Illinois Sheriffs Show The Legal Way Forward Against Pritzker’s Gun Ban

by lgadmin January 17, 2023
written by lgadmin

Daily Caller

On January 10th, Democrat Illinois Gov. J.B. Pritzker, fresh from being sworn in to a second term, signed into law a sweeping gun control bill that bans so-called “assault-style weapons”(which he absurdly calls “weapons of war”),  including numerous handguns, rifles, and shotguns, and, of course, the AR-15 platform rifle which is the most popular rifle in the country.
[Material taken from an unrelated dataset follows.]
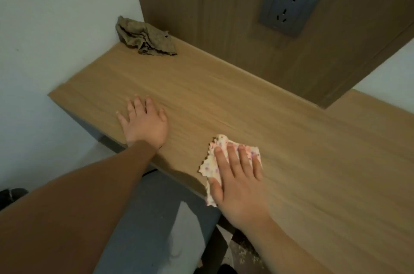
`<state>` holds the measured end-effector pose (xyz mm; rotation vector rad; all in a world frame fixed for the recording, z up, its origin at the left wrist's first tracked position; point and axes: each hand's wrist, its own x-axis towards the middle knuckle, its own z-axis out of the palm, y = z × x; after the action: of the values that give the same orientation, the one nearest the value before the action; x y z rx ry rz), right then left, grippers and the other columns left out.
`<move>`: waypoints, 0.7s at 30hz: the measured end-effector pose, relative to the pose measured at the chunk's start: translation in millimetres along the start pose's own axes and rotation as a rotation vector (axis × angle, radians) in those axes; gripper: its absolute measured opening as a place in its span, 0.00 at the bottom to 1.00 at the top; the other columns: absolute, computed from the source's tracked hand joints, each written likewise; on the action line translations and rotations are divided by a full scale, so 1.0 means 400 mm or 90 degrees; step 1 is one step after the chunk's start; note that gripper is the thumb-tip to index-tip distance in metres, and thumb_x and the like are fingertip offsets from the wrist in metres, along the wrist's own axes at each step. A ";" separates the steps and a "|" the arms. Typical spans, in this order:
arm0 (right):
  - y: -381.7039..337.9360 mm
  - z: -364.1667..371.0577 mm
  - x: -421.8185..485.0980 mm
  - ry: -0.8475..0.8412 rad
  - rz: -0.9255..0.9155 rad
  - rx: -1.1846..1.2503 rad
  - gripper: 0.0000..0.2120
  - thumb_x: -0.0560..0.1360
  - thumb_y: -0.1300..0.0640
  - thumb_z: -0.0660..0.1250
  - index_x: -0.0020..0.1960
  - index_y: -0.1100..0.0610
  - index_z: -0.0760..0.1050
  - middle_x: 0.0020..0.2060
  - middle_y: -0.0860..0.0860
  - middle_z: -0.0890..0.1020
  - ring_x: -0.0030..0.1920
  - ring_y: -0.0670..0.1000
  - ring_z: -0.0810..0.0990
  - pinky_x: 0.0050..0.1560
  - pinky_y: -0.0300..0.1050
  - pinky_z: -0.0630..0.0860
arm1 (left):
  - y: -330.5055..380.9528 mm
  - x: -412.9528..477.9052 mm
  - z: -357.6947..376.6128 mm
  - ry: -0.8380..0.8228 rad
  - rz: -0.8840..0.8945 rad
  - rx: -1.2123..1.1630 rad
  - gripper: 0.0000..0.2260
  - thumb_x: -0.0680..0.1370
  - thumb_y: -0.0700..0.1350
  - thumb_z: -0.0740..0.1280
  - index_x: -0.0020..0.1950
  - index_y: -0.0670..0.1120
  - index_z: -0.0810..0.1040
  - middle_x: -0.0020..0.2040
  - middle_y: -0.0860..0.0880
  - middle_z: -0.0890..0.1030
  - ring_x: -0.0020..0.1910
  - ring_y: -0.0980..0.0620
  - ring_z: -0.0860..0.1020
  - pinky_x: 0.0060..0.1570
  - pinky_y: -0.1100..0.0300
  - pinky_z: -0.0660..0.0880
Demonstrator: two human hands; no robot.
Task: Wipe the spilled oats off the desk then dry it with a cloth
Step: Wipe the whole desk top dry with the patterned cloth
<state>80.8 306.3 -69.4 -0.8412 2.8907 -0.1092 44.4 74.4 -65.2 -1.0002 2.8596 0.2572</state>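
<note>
My right hand (237,179) lies flat, fingers spread, on a white cloth with pink dots (211,161), pressing it onto the wooden desk (246,112) near its front edge. Part of the cloth is hidden under my palm. My left hand (144,122) rests flat on the desk to the left, fingers apart, holding nothing. A crumpled brown cloth (145,37) sits in the far left corner of the desk against the wall. Scattered oats (243,253) lie on the floor below the front edge; I see none on the desktop.
A dark wooden panel with a grey wall socket (289,5) rises behind the desk. White wall stands to the left. Below the desk edge are a grey seat or fabric (143,217) and a dark shoe (11,197) at the far left.
</note>
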 end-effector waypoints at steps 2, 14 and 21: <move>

Pritzker’s action has put him on a collision course with more than seven dozen of the state’s elected sheriffs who are refusing to enforce at least some of the new law’s provisions because they consider it, rightly, to conflict with the Second Amendment.

Among many provisions onerous to otherwise law-abiding firearms owners, the new law requires that individuals fortunate enough to have owned any now-banned firearms prior to Pritzker’s action must register them with the state police in order to avoid becoming instant criminals.

The broad reach of the governor’s mandate, including the draconian registration mandates, is the flashpoint between him and the sheriffs who have publicly stated their disagreement with the law.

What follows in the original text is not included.